Bad Economy Stresses Customer-facing Employees – And You!
Many economists and sociologists have been quoted to say that as economic pressures increase, when unemployment rises and costs increase, employees can take their frustrations out on their employer.
This can translate into absenteeism, employee theft of money or goods, substance abuse that translates to the workplace, safety violations, giving product or services away to friends (yet another variation on outright employee theft), and even on-the-job violence.
Unfortunately, this is particularly challenging for customer facing employees who are often among the lowest paid employees AND have abundant opportunity to take advantage in environments where there is inadequate checks and balances in place.
It is therefore important that employers do the following:
- Make policies on these issues clear during hiring and training.
- Monitor the day-to-day operation – you can’t assume the local manager is aware of all that is going on.
- Provide incentives and rewards for peer-provided information. Fellow employees often don’t like to be associated with those taking advantage of the organization or being judged based on a problem employee’s performance.

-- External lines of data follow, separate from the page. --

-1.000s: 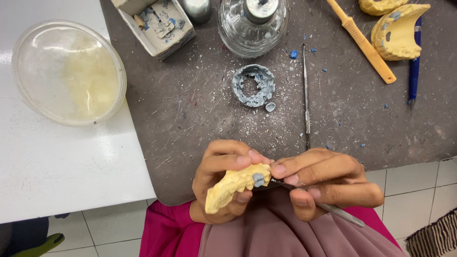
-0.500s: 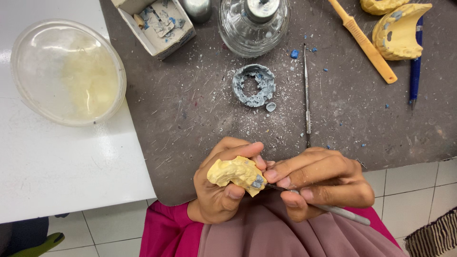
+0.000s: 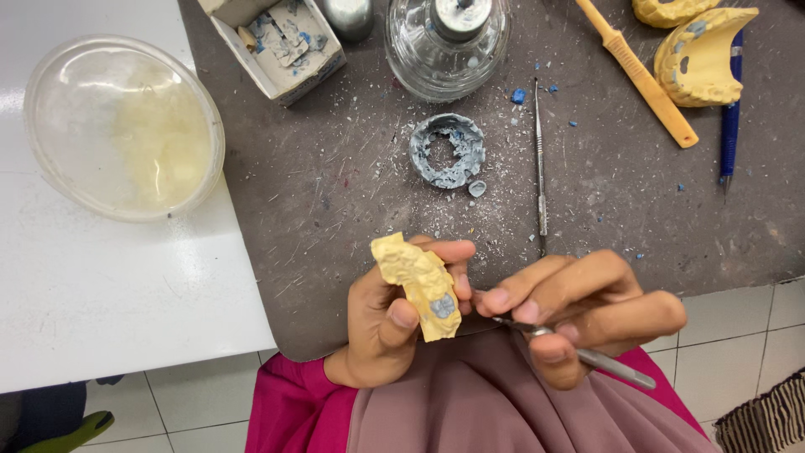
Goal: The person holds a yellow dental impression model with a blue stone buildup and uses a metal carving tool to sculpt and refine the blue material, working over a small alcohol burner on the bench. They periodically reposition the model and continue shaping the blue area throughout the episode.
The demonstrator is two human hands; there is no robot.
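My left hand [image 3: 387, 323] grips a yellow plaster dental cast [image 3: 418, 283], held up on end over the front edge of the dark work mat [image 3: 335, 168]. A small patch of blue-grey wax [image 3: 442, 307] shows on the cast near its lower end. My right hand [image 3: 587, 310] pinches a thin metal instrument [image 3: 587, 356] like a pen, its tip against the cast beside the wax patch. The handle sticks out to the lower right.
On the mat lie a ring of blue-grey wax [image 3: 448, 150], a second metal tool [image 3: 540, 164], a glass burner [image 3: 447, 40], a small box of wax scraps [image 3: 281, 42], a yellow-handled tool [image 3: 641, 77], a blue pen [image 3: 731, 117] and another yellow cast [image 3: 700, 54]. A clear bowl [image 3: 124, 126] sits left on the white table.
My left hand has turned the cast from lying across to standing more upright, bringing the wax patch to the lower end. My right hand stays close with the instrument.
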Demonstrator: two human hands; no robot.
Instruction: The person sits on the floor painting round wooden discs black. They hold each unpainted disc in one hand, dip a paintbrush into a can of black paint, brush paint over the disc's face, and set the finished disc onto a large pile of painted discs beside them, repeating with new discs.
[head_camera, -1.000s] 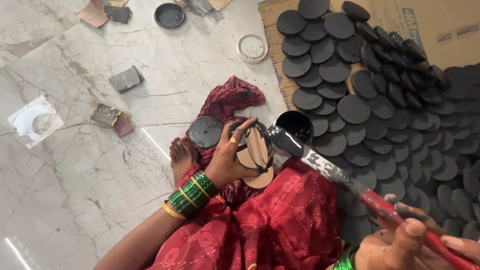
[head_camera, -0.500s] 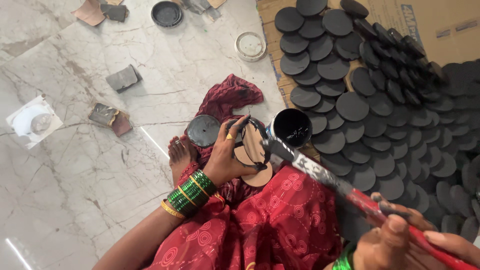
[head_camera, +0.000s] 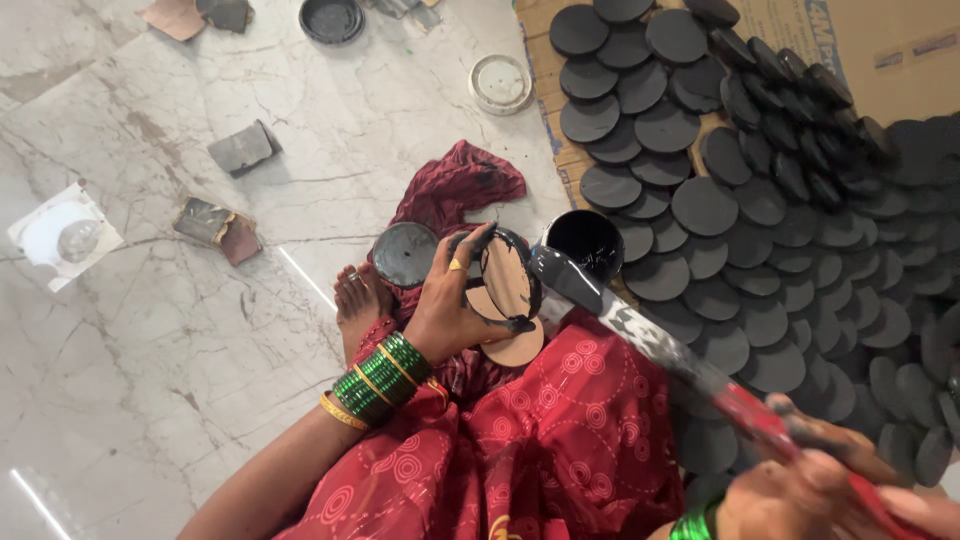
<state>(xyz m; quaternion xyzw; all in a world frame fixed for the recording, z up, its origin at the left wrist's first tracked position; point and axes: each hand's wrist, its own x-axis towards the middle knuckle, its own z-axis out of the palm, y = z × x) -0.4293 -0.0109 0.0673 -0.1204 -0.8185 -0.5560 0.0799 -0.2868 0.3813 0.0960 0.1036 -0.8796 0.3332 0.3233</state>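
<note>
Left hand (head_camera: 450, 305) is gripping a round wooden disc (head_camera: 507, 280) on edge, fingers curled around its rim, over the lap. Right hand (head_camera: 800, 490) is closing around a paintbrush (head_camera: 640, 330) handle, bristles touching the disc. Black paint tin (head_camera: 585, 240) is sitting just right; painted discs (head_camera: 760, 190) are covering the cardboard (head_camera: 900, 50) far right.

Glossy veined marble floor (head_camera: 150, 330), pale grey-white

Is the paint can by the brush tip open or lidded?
Open. The can shows a black inside with no lid on it; a round lid lies on the floor beside the left hand.
</note>
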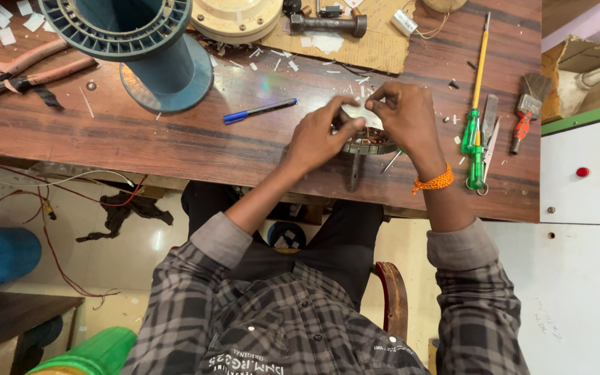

- Collect data (shopper, licensed agent transactions, video and/or voice recorded) to support employee reprimands, and as identification of serious issues.
- Use information collected from employee monitoring to improve policies, training and hiring procedures.
Be an understanding manager – and most importantly be aware. Issues like employee theft that go unchecked tend to spread as other employees see the lax environment as tacit approval of that behavior.
Recognize when increased employee frustrations are happening within your organization. Arm yourself with the information you need to determine where the issues are.
Then get help determining how to deal with the issues you identify. Act decisively and directly. Your other employees and customers will appreciate it.